((
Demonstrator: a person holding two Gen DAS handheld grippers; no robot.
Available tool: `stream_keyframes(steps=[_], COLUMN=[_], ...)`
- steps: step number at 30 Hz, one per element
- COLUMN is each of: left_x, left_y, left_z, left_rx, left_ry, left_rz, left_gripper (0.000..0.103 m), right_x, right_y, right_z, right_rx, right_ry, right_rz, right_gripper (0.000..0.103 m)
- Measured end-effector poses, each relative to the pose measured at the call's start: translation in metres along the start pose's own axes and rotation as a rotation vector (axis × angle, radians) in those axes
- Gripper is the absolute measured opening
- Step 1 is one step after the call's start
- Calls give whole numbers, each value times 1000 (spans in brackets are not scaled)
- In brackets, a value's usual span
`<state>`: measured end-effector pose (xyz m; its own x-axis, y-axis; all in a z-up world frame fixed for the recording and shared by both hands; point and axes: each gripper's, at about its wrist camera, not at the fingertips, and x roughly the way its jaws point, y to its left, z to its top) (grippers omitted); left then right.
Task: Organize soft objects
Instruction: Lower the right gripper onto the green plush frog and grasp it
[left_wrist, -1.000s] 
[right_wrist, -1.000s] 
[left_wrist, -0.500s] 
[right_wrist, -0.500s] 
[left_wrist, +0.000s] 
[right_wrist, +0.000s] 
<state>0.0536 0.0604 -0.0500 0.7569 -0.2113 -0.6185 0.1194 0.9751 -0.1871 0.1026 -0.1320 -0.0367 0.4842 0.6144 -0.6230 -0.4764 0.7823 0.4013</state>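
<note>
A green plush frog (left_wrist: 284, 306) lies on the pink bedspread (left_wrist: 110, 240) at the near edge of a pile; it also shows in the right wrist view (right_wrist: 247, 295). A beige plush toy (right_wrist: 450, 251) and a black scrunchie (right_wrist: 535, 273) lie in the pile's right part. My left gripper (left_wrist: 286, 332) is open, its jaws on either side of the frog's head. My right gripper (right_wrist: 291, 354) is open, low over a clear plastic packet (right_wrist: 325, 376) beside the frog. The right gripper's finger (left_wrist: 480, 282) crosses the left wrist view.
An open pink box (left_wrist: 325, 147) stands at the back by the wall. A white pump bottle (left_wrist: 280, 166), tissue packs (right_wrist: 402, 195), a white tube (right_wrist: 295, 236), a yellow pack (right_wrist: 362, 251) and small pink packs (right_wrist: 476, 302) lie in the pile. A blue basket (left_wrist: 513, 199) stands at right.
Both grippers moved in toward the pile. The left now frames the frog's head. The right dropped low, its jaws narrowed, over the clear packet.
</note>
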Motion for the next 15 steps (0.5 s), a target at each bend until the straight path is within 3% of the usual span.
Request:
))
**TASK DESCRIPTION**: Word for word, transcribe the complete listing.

**ANSWER TO THIS EXERCISE**:
Demonstrator: a person holding two Gen DAS handheld grippers; no robot.
Available tool: `stream_keyframes(steps=[_], COLUMN=[_], ...)`
- steps: step number at 30 Hz, one per element
- COLUMN is each of: left_x, left_y, left_z, left_rx, left_ry, left_rz, left_gripper (0.000..0.103 m), right_x, right_y, right_z, right_rx, right_ry, right_rz, right_gripper (0.000..0.103 m)
- Measured end-effector poses, each relative to the pose measured at the call's start: translation in metres along the start pose's own axes and rotation as a rotation vector (axis × angle, radians) in those axes
- Gripper is the absolute measured opening
- Step 1 is one step after the call's start
- Calls give whole numbers, each value times 1000 (spans in brackets are not scaled)
- In brackets, a value's usual span
`<state>`: measured end-effector pose (xyz m; its own x-axis, y-axis; all in a z-up world frame fixed for the recording and shared by both hands; point and axes: each gripper's, at about its wrist camera, not at the fingertips, and x roughly the way its jaws point, y to its left, z to its top) (grippers omitted); left then right.
Task: Organize soft objects
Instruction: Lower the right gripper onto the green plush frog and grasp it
[left_wrist, -1.000s] 
[right_wrist, -1.000s] 
[left_wrist, -0.500s] 
[right_wrist, -0.500s] 
[left_wrist, +0.000s] 
[right_wrist, +0.000s] 
<state>0.0536 0.0604 -0.0500 0.7569 -0.2113 -0.6185 0.1194 0.9751 -0.1871 0.1026 -0.1320 -0.0367 0.4842 0.6144 -0.6230 -0.4764 0.7823 0.4013</state>
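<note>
A green plush frog (left_wrist: 284, 306) lies on the pink bedspread (left_wrist: 110, 240) at the near edge of a pile; it also shows in the right wrist view (right_wrist: 247, 295). A beige plush toy (right_wrist: 450, 251) and a black scrunchie (right_wrist: 535, 273) lie in the pile's right part. My left gripper (left_wrist: 286, 332) is open, its jaws on either side of the frog's head. My right gripper (right_wrist: 291, 354) is open, low over a clear plastic packet (right_wrist: 325, 376) beside the frog. The right gripper's finger (left_wrist: 480, 282) crosses the left wrist view.
An open pink box (left_wrist: 325, 147) stands at the back by the wall. A white pump bottle (left_wrist: 280, 166), tissue packs (right_wrist: 402, 195), a white tube (right_wrist: 295, 236), a yellow pack (right_wrist: 362, 251) and small pink packs (right_wrist: 476, 302) lie in the pile. A blue basket (left_wrist: 513, 199) stands at right.
Both grippers moved in toward the pile. The left now frames the frog's head. The right dropped low, its jaws narrowed, over the clear packet.
</note>
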Motion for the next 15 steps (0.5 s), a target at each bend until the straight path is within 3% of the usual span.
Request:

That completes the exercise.